Computer Science > Computation and Language
[Submitted on 15 Oct 2024]
Title:Mitigating Frequency Bias and Anisotropy in Language Model Pre-Training with Syntactic Smoothing
View PDF HTML (experimental)Abstract:Language models strongly rely on frequency information because they maximize the likelihood of tokens during pre-training. As a consequence, language models tend to not generalize well to tokens that are seldom seen during training. Moreover, maximum likelihood training has been discovered to give rise to anisotropy: representations of tokens in a model tend to cluster tightly in a high-dimensional cone, rather than spreading out over their representational capacity.

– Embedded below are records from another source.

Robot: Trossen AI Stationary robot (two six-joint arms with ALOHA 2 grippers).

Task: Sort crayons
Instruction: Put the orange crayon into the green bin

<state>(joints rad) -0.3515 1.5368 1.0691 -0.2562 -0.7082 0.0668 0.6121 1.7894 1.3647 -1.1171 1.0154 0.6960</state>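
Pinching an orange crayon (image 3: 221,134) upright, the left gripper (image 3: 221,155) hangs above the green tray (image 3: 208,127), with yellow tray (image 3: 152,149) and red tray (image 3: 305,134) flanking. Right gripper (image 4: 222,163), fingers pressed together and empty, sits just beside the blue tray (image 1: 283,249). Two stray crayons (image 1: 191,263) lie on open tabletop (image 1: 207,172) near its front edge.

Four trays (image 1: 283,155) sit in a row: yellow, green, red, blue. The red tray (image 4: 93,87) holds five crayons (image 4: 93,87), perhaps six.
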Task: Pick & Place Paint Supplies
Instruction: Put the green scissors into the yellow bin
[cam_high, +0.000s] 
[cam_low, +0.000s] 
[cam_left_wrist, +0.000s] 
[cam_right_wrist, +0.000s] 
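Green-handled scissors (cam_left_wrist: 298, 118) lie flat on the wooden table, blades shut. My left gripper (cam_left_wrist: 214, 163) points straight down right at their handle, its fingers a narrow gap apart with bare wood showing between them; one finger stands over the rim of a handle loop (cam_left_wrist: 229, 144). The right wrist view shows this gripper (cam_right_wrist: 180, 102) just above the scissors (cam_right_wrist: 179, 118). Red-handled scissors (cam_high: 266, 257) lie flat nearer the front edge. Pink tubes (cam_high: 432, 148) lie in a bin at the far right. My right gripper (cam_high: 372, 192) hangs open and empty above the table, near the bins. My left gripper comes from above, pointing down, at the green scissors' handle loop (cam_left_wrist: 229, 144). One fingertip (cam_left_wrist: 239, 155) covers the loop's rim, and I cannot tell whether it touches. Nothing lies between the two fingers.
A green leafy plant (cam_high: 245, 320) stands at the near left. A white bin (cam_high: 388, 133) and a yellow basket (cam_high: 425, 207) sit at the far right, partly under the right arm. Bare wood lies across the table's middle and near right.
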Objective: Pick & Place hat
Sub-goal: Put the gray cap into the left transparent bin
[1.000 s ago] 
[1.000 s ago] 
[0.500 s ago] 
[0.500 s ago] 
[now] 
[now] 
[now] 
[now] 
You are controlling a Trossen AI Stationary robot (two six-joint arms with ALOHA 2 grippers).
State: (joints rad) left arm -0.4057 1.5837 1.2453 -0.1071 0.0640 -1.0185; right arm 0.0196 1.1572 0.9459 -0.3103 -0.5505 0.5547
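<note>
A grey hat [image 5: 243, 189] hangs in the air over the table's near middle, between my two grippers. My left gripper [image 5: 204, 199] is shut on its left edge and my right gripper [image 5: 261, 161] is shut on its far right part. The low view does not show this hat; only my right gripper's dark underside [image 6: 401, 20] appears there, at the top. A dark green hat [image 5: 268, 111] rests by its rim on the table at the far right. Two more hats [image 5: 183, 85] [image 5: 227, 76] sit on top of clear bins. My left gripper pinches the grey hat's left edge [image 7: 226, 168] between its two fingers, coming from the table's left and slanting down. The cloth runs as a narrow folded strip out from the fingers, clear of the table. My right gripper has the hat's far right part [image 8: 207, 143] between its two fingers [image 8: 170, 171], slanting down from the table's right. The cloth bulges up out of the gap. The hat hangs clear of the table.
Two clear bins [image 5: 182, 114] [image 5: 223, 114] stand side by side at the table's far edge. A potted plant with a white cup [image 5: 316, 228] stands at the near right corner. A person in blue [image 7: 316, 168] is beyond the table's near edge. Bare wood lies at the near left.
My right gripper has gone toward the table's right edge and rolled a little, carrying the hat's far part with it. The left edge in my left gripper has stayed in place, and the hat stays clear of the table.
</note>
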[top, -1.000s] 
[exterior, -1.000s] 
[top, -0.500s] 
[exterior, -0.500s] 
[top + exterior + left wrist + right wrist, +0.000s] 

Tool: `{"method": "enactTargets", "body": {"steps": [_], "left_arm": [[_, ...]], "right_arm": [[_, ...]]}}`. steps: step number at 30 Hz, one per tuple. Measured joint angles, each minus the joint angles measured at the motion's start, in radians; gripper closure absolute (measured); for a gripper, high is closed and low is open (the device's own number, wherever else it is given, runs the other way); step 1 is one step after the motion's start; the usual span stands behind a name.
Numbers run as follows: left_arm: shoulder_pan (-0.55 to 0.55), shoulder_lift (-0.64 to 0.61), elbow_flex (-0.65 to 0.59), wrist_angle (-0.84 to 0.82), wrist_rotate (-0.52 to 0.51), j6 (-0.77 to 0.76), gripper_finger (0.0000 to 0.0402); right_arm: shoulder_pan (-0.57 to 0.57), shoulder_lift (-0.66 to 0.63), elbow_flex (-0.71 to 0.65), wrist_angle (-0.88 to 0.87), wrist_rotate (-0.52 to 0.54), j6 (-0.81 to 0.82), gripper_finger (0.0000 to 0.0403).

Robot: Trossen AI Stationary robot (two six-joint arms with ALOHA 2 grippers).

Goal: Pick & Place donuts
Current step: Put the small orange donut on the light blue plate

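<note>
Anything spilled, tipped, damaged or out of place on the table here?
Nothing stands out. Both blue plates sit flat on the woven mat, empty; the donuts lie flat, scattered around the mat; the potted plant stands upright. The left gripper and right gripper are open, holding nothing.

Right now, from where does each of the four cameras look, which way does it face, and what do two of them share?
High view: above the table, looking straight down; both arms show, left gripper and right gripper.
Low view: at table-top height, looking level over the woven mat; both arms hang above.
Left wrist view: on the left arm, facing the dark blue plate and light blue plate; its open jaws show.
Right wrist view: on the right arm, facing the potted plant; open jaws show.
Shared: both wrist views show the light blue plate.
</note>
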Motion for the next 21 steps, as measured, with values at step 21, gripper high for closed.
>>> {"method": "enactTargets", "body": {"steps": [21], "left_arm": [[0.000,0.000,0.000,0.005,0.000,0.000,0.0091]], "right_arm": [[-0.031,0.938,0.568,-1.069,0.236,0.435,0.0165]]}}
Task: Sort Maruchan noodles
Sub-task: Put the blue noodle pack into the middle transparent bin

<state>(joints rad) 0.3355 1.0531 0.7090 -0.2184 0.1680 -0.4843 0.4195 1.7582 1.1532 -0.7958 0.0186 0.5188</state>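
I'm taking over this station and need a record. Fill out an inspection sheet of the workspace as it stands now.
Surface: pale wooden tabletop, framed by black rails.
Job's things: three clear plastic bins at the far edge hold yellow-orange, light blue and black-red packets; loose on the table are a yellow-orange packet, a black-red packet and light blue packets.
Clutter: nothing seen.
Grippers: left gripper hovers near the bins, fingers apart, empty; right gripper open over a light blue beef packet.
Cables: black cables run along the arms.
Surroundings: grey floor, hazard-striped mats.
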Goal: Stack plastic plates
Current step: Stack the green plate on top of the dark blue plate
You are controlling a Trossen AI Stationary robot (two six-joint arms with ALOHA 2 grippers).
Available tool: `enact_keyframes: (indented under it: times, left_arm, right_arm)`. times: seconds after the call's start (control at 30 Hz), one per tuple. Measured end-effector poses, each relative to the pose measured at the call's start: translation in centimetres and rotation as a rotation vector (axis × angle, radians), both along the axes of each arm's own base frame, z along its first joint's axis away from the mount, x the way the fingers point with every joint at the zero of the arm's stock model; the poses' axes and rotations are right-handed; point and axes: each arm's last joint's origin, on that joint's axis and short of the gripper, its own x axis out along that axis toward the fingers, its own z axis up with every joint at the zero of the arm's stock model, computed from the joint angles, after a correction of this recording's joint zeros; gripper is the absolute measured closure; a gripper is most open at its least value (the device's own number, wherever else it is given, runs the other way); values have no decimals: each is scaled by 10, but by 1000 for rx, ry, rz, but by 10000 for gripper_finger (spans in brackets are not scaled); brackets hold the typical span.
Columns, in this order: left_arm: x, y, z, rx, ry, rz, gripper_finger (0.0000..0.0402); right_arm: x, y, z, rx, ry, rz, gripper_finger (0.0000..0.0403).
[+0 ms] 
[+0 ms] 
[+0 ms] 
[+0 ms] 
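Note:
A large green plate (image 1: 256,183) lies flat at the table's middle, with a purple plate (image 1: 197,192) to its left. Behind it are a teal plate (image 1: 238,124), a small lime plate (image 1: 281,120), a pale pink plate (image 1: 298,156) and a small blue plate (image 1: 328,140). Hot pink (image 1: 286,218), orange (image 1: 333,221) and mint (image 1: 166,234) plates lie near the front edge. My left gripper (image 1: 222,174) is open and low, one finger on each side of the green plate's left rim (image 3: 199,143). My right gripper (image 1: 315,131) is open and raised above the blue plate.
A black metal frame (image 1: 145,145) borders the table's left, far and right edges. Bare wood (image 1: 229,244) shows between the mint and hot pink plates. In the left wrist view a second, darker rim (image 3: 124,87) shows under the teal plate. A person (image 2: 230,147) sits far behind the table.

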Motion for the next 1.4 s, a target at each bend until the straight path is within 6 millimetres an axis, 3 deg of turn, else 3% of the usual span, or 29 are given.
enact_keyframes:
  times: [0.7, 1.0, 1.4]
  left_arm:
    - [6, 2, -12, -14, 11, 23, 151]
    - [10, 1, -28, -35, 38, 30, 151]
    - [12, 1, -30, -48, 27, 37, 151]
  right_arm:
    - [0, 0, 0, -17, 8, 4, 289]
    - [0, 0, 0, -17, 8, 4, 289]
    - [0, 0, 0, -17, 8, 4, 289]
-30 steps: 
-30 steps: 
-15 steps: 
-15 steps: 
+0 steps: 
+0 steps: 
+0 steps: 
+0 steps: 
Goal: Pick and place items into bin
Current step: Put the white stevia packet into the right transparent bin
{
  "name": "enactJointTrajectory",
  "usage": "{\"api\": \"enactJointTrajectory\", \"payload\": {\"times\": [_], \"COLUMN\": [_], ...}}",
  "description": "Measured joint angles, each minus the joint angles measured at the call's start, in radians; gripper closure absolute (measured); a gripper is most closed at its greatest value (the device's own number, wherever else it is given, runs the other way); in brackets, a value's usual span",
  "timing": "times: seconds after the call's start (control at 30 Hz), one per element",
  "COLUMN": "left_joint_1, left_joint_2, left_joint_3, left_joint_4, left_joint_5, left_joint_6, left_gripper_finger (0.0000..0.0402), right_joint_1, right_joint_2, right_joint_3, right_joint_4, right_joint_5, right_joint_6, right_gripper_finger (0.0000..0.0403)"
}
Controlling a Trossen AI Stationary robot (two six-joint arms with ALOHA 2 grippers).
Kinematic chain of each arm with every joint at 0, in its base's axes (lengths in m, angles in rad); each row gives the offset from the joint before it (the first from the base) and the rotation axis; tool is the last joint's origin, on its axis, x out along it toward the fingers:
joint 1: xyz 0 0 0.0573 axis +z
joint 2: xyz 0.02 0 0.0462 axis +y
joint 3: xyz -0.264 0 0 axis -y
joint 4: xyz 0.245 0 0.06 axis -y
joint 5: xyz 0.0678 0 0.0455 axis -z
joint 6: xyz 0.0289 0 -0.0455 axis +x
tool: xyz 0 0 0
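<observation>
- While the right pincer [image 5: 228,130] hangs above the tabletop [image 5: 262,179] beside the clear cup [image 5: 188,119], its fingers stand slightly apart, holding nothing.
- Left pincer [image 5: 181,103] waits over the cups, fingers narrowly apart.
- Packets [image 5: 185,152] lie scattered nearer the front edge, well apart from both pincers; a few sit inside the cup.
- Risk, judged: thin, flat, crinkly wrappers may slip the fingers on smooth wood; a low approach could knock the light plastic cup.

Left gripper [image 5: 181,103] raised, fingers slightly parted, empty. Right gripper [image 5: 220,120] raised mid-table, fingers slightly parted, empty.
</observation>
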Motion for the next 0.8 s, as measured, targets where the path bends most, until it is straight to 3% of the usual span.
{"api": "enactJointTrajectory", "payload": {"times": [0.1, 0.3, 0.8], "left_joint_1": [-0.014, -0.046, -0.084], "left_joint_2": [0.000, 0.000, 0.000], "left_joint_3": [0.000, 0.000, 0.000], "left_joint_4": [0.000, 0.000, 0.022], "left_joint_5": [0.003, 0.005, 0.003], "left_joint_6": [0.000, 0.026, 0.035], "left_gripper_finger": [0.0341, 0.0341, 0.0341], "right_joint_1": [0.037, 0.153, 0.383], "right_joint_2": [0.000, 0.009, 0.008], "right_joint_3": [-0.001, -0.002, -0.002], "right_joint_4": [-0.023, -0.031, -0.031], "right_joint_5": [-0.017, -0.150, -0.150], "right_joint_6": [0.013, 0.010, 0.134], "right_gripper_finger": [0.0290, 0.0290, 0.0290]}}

Our work introduces a method for quantifying the frequency bias of a language model by assessing sentence-level perplexity with respect to token-level frequency. We then present a method for reducing the frequency bias of a language model by inducing a syntactic prior over token representations during pre-training. Our Syntactic Smoothing method adjusts the maximum likelihood objective function to distribute the learning signal to syntactically similar tokens. This approach results in better performance on infrequent English tokens and a decrease in anisotropy. We empirically show that the degree of anisotropy in a model correlates with its frequency bias.
Submission history
From: Richard Diehl Martinez [view email][v1] Tue, 15 Oct 2024 10:09:57 UTC (8,371 KB)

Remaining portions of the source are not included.